### Exercise objective
Every entry needs to be written out again exactly.
[[ Data for review open ]]
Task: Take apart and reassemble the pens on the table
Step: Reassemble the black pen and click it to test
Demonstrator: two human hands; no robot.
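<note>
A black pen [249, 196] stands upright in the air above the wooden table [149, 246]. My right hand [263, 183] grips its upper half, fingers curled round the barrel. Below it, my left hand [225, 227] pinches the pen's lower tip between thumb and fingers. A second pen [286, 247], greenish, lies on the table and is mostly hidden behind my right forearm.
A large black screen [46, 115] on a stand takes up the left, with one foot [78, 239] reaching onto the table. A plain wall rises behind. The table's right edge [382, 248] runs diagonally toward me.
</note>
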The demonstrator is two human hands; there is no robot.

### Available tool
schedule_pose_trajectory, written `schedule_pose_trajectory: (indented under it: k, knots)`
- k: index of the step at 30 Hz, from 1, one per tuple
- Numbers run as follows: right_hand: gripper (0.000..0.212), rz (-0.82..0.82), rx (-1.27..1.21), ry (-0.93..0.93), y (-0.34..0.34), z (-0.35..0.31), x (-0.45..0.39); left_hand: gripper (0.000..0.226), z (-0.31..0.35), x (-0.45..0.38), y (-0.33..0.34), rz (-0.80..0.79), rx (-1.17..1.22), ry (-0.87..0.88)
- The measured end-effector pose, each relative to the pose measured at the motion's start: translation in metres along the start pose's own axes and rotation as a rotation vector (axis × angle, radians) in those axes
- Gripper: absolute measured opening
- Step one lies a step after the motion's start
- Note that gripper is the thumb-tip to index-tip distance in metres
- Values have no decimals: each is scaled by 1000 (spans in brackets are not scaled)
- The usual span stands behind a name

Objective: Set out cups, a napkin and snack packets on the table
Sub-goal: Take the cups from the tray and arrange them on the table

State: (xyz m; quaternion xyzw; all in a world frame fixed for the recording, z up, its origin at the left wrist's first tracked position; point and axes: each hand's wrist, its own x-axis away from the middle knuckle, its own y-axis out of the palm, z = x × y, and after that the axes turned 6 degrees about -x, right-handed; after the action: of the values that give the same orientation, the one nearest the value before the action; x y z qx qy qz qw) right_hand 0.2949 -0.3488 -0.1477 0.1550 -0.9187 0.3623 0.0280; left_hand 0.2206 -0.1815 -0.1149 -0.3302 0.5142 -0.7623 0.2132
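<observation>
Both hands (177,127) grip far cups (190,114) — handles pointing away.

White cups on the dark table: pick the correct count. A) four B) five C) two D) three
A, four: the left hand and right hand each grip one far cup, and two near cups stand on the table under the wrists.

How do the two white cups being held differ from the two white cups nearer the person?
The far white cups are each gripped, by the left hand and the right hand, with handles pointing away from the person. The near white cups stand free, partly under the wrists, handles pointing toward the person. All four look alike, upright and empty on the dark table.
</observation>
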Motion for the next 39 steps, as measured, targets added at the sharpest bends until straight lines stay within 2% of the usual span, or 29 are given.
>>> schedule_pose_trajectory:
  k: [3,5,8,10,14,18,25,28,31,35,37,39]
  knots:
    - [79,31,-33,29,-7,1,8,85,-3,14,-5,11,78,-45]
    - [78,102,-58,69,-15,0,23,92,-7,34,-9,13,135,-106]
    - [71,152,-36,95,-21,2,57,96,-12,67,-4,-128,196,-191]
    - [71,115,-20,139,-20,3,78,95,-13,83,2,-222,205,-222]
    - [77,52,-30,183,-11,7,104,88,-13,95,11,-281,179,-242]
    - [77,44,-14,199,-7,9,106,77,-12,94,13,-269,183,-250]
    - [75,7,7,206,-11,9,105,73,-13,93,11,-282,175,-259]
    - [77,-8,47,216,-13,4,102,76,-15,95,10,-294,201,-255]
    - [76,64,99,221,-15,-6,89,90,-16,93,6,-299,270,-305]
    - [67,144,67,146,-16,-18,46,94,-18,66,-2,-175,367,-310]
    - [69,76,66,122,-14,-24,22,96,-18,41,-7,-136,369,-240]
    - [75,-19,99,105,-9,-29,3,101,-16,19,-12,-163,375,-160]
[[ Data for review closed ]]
### Response box
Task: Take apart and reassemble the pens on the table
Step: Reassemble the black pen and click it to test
Demonstrator: two human hands; no robot.
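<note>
A black pen [249, 196] stands upright in the air above the wooden table [149, 246]. My right hand [263, 183] grips its upper half, fingers curled round the barrel. Below it, my left hand [225, 227] pinches the pen's lower tip between thumb and fingers. A second pen [286, 247], greenish, lies on the table and is mostly hidden behind my right forearm.
A large black screen [46, 115] on a stand takes up the left, with one foot [78, 239] reaching onto the table. A plain wall rises behind. The table's right edge [382, 248] runs diagonally toward me.
</note>
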The demonstrator is two human hands; there is no robot.

### Available tool
schedule_pose_trajectory, written `schedule_pose_trajectory: (indented under it: k, knots)`
- k: index of the step at 30 Hz, from 1, one per tuple
- Numbers run as follows: right_hand: gripper (0.000..0.212), rz (-0.82..0.82), rx (-1.27..1.21), ry (-0.93..0.93), y (-0.34..0.34), z (-0.35..0.31), x (-0.45..0.39); left_hand: gripper (0.000..0.226), z (-0.31..0.35), x (-0.45..0.38), y (-0.33..0.34), rz (-0.80..0.79), rx (-1.17..1.22), ry (-0.87..0.88)
- The measured end-effector pose, each relative to the pose measured at the motion's start: translation in metres along the start pose's own axes and rotation as a rotation vector (axis × angle, radians) in those axes
- Gripper: absolute measured opening
- Step one lies a step after the motion's start
- Note that gripper is the thumb-tip to index-tip distance in metres
- Values have no decimals: each is scaled by 1000 (spans in brackets are not scaled)
- The usual span stands behind a name

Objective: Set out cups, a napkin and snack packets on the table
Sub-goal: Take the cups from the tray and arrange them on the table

State: (xyz m; quaternion xyzw; all in a world frame fixed for the recording, z up, its origin at the left wrist's first tracked position; point and axes: each hand's wrist, its own x-axis away from the middle knuckle, its own y-axis out of the palm, z = x × y, and after that the axes turned 6 degrees about -x, right-handed; after the action: of the values that give the same orientation, the one nearest the value before the action; x y z qx qy qz qw) right_hand 0.2949 -0.3488 -0.1477 0.1550 -0.9187 0.3623 0.0280; left_hand 0.2206 -0.1815 -0.1149 -0.3302 0.5142 -0.7623 0.2132
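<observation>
Both hands (177,127) grip far cups (190,114) — handles pointing away.

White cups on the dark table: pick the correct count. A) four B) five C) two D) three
A, four: the left hand and right hand each grip one far cup, and two near cups stand on the table under the wrists.

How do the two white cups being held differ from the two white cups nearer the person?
The far white cups are each gripped, by the left hand and the right hand, with handles pointing away from the person. The near white cups stand free, partly under the wrists, handles pointing toward the person. All four look alike, upright and empty on the dark table.
</observation>
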Motion for the next 39 steps, as measured, targets added at the sharpest bends until straight lines stay within 2% of the usual span, or 29 are given.
>>> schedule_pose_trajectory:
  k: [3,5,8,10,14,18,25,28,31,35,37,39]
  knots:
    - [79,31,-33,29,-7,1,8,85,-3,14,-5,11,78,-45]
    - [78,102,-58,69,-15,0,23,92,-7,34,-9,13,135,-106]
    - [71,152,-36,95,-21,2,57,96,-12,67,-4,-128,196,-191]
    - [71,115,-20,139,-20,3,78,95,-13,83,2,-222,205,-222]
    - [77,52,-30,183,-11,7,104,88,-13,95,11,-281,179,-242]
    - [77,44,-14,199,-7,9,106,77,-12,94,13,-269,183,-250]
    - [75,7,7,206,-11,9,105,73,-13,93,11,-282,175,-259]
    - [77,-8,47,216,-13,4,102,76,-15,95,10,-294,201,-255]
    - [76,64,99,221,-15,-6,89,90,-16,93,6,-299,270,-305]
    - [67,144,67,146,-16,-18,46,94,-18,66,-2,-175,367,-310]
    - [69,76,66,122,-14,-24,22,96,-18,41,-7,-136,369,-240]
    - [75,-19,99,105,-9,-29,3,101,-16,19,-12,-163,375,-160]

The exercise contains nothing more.